For me, it is not people in general that drain me or give me the need to recharge, but rather situations with people that cause strain in my thinking. For example, with people that talk a lot – it’s not the person that is draining, but the continual talking that doesn’t allow an introvert to think. Or when “working a room” it’s not the people in the room that are draining, but the need to get outside one’s own mind to carry on small talk that causes the drain.
This past week I experienced a day that made me realize that it is not always alone time that gives me recharge, but it is thinking – and very satisfying thinking – that can energize me. Sometimes this is with people!

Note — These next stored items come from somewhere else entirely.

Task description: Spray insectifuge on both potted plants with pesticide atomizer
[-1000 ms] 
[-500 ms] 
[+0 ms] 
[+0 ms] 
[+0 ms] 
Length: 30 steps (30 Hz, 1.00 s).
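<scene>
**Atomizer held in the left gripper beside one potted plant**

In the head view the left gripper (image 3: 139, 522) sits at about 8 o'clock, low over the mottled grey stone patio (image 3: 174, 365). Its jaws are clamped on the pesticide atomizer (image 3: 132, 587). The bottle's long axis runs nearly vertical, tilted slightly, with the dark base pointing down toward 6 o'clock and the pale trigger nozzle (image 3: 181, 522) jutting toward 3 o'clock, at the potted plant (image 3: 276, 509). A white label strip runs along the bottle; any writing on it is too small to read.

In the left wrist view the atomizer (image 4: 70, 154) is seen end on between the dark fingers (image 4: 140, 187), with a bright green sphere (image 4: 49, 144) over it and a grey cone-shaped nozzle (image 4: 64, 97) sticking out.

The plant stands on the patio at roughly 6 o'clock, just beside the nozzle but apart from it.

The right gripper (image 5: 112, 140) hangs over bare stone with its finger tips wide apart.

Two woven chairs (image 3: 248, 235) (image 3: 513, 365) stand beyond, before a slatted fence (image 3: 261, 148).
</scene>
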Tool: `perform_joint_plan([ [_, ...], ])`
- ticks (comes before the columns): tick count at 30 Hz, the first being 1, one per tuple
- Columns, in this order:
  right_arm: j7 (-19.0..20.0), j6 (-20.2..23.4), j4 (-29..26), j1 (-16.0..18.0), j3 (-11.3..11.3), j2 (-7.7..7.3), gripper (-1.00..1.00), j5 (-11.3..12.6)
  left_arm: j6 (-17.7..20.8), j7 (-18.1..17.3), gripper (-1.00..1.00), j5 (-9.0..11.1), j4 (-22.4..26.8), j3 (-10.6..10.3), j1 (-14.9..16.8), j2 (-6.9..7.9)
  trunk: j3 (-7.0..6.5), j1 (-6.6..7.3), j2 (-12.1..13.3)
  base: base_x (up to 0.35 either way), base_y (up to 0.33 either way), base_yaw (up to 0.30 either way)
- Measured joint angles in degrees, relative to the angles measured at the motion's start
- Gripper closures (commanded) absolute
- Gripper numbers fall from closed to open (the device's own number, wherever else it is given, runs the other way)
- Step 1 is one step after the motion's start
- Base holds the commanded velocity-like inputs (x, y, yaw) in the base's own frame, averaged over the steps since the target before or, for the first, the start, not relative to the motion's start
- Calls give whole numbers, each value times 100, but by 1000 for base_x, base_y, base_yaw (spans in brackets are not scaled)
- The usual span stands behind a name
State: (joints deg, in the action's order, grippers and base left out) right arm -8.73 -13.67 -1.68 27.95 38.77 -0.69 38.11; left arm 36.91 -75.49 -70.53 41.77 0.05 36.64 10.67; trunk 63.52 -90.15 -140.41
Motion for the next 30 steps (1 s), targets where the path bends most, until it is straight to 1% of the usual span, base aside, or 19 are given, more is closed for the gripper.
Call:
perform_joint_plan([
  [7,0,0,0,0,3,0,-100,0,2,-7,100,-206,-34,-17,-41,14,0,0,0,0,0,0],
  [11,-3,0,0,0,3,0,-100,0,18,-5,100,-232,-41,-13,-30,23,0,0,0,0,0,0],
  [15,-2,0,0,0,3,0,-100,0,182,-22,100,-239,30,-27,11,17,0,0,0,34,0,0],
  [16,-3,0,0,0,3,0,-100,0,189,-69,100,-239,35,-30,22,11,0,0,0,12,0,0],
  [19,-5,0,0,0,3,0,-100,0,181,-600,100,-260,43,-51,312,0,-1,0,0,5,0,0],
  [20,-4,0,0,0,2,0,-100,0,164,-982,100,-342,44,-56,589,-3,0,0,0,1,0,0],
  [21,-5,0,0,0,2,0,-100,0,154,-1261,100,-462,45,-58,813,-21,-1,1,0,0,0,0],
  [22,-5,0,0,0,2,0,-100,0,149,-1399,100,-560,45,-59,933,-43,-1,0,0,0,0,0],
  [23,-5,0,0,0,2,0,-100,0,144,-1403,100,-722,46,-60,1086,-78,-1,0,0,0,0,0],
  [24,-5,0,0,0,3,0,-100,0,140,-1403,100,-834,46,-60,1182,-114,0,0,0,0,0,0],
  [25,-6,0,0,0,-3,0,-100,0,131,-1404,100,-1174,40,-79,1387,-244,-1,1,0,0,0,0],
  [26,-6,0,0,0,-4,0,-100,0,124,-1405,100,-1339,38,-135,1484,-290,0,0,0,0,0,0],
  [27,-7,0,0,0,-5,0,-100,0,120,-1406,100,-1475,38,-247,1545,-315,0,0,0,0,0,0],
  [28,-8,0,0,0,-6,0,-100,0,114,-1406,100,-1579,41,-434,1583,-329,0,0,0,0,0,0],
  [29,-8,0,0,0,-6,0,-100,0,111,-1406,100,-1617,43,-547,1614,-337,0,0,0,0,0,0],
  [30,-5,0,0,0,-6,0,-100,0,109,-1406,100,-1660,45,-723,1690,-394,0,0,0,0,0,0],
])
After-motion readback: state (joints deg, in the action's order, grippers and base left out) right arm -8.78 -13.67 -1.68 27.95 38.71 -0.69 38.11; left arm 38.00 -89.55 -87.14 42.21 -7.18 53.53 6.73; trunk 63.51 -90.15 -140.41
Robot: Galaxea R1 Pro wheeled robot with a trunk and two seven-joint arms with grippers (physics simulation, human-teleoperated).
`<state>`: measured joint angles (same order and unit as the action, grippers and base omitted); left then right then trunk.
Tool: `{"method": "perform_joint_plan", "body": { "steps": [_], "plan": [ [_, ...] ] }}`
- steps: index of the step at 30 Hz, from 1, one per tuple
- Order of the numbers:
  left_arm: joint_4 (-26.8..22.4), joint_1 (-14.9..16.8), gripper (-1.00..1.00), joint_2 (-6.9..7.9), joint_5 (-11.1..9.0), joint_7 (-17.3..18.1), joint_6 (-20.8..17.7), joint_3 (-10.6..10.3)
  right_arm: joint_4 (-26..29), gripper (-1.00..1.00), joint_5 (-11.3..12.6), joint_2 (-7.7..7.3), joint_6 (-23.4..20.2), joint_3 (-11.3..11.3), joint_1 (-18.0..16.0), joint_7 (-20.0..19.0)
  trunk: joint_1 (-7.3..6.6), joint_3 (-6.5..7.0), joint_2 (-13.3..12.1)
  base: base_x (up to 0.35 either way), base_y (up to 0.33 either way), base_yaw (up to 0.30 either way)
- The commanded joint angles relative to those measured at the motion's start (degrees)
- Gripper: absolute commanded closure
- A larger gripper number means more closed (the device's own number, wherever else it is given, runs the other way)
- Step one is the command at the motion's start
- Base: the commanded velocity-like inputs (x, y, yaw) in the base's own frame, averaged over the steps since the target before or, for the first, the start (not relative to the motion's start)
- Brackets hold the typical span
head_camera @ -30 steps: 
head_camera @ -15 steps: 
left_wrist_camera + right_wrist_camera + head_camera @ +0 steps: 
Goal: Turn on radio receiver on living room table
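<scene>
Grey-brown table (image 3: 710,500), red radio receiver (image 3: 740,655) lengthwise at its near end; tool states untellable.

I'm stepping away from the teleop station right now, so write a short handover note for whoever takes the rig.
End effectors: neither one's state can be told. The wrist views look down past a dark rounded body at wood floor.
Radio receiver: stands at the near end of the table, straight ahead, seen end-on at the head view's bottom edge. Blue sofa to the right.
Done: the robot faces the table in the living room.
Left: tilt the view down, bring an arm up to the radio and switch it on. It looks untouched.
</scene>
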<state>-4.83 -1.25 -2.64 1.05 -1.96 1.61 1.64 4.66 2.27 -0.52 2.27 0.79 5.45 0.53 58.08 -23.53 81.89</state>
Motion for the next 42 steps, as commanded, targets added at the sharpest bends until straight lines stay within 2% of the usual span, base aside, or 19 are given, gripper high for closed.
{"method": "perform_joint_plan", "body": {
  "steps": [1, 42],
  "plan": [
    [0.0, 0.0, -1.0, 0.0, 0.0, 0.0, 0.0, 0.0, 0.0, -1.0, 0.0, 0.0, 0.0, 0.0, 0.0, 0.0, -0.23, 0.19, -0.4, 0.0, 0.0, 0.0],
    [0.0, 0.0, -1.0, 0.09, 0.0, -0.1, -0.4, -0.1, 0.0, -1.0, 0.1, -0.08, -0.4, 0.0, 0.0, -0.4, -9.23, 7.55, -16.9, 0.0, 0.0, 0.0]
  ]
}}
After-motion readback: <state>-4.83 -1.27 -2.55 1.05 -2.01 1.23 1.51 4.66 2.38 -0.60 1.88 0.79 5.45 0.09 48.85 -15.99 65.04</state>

I had a day filled with meetings. Often back-to-back meetings can be draining on me. This particular day was a filled with meetings that either I was in charge of the meeting or was an important member of the meeting. The meetings were filled with decisions that needed to be made and many variables and situations that needed to be worked out. It involved quite a bit of back and forth with my colleagues. As I mentioned, some days like this could be draining, but this day I was energized by thinking through problems and coming up with solutions in a collaborative way.
So, I am learning for myself that it is not always people that are draining to me, but it is rather the situations with people that can be draining. Once again, I don’t think all introverts fit neatly into a box, but it’s important to get to know ourselves, how we function best, and what drains and recharges us, so as much as possible, we can build recharge opportunities into our daily routine.